◆ What to produce
Pull every "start" line out of the data below.

◆ Dataset content

========

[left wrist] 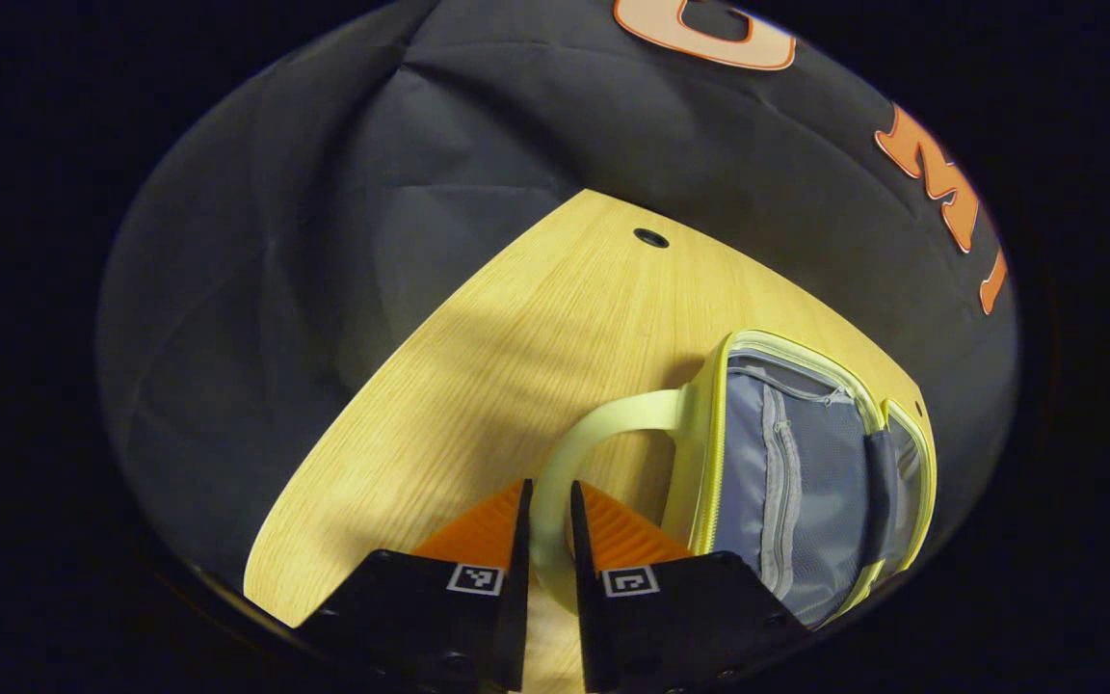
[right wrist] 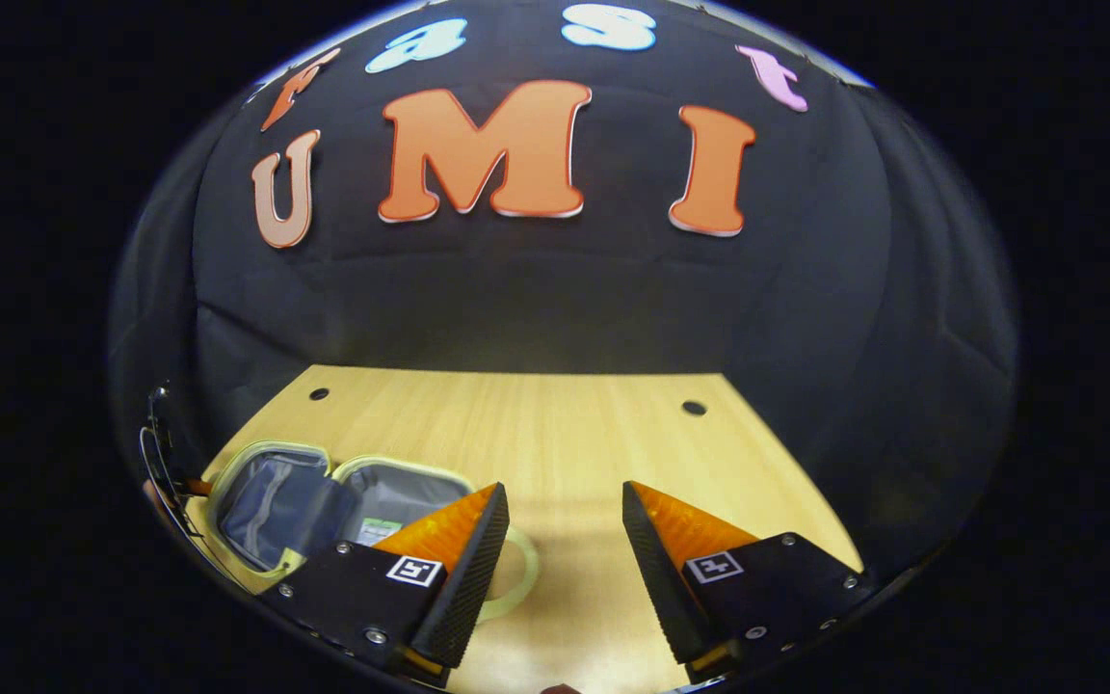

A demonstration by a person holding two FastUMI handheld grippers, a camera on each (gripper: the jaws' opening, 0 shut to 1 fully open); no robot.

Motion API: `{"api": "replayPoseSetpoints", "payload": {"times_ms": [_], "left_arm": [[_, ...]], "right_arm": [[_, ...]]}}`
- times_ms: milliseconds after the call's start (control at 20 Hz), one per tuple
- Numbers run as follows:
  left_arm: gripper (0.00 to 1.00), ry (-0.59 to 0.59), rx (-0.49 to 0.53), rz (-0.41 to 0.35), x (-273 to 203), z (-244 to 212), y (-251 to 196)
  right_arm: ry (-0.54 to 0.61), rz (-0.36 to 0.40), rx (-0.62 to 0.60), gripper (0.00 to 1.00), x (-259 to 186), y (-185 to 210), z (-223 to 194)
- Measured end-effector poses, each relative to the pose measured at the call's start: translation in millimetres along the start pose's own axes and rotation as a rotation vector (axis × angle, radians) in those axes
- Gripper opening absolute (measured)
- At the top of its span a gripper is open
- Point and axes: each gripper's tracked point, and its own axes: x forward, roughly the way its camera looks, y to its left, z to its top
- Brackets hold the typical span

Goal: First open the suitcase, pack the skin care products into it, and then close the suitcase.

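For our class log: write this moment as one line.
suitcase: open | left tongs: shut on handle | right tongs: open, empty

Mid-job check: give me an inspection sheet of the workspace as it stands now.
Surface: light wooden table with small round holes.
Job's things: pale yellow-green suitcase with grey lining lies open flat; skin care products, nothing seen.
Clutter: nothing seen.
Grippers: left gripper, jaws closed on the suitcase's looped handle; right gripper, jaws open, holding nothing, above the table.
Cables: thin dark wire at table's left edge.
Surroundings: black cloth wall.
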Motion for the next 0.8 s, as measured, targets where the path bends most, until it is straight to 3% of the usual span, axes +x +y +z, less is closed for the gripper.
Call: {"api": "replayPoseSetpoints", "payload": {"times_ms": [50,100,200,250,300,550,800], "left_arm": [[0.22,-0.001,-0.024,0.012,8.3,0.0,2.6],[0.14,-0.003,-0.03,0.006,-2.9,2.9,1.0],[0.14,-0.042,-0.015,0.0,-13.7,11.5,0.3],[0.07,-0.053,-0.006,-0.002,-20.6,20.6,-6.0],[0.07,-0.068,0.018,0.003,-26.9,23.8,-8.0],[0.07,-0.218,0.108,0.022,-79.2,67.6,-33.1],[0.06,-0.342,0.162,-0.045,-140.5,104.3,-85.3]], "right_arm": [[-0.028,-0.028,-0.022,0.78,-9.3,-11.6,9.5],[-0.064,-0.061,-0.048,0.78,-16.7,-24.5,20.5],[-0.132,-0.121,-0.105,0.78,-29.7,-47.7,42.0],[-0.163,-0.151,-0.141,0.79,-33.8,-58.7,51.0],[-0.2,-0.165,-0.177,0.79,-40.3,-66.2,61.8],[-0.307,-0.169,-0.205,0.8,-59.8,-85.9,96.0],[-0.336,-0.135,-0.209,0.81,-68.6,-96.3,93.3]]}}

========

◆ Solved exercise
- times_ms: milliseconds after the call's start (control at 20 Hz), one per tuple
- Measured end-effector poses, each relative to the pose measured at the call's start: translation in millimetres along the start pose's own axes and rotation as a rotation vector (axis × angle, radians) in those axes

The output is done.